Die Zeiten, in denen die Fußgängerzone von berechtigtem Lieferverkehr befahren werden darf (sogenannte Ladezeit), sind

Montag bis Freitag:
6.00 Uhr bis 11.00 Uhr
20.00 Uhr bis 21.30 Uhr

Die Fußgängerzone darf in diesen Zeiten nur zum Be- und Entladen befahren werden. Ein Parken ist unzulässig. Außerhalb dieser Zeiten sind Fahrten zum Be- und Entladen nicht erlaubt.

2. Anliegerverkehr

Um dem berechtigten Anliegerverkehr das Befahren der Fußgängerzone jederzeit zu ermöglichen, wird auf Antrag eine Ausnahmegenehmigung erteilt. Voraussetzung hierfür ist ein privater Stellplatz innerhalb der Fußgängerzone. Die Genehmigung berechtigt nicht zum Halten oder Parken im öffentlichen Verkehrsraum.

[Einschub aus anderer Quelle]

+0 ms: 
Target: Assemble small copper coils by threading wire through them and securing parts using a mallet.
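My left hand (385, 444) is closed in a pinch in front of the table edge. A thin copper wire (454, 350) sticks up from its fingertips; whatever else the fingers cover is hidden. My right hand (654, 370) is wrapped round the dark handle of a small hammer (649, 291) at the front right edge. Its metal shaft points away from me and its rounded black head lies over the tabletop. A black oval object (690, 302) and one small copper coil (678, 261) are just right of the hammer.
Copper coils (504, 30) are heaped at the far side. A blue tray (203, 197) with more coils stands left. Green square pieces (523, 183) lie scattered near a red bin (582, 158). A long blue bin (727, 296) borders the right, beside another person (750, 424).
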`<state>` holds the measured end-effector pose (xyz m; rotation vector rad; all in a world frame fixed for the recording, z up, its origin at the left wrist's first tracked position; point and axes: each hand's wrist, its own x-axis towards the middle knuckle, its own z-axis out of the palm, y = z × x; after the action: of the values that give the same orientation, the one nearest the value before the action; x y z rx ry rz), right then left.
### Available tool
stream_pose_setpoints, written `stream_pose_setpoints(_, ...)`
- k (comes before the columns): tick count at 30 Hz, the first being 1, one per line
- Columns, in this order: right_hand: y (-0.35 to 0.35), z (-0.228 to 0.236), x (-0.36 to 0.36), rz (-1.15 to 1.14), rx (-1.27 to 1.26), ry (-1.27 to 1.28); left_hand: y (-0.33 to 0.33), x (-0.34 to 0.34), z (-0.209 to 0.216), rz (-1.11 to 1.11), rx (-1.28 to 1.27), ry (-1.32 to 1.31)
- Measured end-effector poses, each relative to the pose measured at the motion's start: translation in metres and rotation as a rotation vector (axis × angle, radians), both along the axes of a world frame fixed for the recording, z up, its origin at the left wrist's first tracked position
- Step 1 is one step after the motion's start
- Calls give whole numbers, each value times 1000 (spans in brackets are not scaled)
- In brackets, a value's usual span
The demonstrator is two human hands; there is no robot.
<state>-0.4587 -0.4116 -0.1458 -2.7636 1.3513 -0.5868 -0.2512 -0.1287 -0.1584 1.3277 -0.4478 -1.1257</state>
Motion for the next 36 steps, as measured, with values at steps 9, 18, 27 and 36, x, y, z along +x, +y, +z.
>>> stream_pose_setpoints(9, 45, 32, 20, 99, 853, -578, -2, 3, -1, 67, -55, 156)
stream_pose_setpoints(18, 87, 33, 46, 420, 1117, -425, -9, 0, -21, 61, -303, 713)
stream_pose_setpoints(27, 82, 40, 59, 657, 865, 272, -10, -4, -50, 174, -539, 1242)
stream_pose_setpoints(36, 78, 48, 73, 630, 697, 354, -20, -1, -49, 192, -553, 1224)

Die Ausnahmegenehmigung kostet 15,00 € und ist ein Jahr ab dem Datum der Ausstellung gültig.

Der Antrag zum Befahren der Fußgängerzone (siehe unten) ist bei der Straßenverkehrsabteilung einzureichen.

3. Ausnahmegenehmigungen im öffentlichen Verkehrsraum

Hierzu zählen Ausnahmegenehmigungen

  • zum Befahren, Halten und Parken in der Fußgängerzone
  • zum Parken über die erlaubte Höchstparkzeit im Bereich von Parkzeitüberwachungsanlagen hinaus 
  • zum Befahren gesperrter Straßen

Ausnahmegenehmigungen zum Befahren gesperrter Straßen sind z.B. erforderlich für Handwerker mit Werkstattwagen/Montagefahrzeugen oder für Wohnungsumzüge.

Kosten: Je nach Dauer der Erlaubnis ab 15,00 € / 1 bis 3 Tage

Der Antrag auf Erteilung einer Ausnahmegenehmigung (siehe unten) ist bei der Straßenverkehrsabteilung einzureichen.